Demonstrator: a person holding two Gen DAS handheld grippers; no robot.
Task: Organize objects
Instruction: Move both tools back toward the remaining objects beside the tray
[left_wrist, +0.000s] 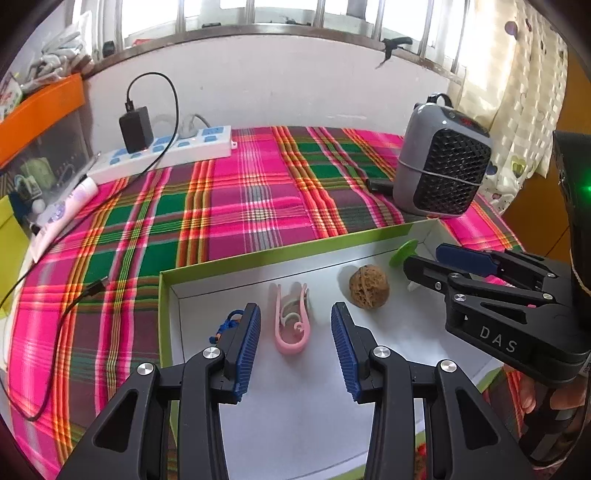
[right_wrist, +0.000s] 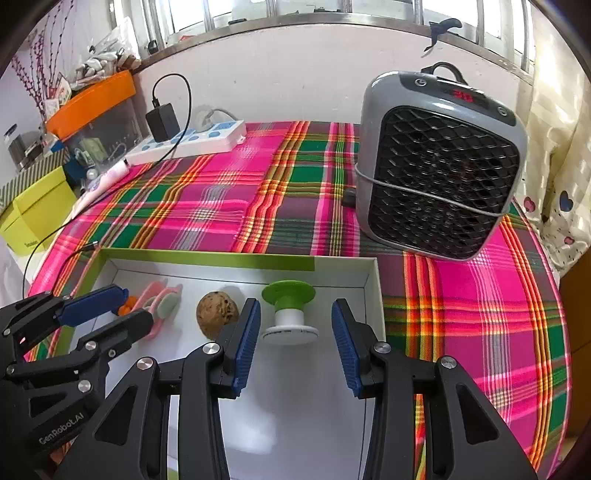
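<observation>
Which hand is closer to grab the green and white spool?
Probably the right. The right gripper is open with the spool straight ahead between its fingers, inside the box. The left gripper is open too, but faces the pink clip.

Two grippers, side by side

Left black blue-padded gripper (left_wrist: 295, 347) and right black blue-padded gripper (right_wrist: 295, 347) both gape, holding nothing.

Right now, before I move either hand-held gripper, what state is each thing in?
Left hand-held gripper: open, holding nothing, above the pink clip.
Right hand-held gripper: open, holding nothing, around the spool without touching it.
Pink clip: lying flat in the box.
Walnut: resting in the box.
Spool: upright, green end up.
Box: open, no lid.
Heater: display lit.
</observation>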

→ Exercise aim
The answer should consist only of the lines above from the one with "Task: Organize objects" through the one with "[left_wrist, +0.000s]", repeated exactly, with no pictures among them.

→ Output for this task
Task: Organize objects
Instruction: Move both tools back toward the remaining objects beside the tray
[left_wrist, +0.000s] 

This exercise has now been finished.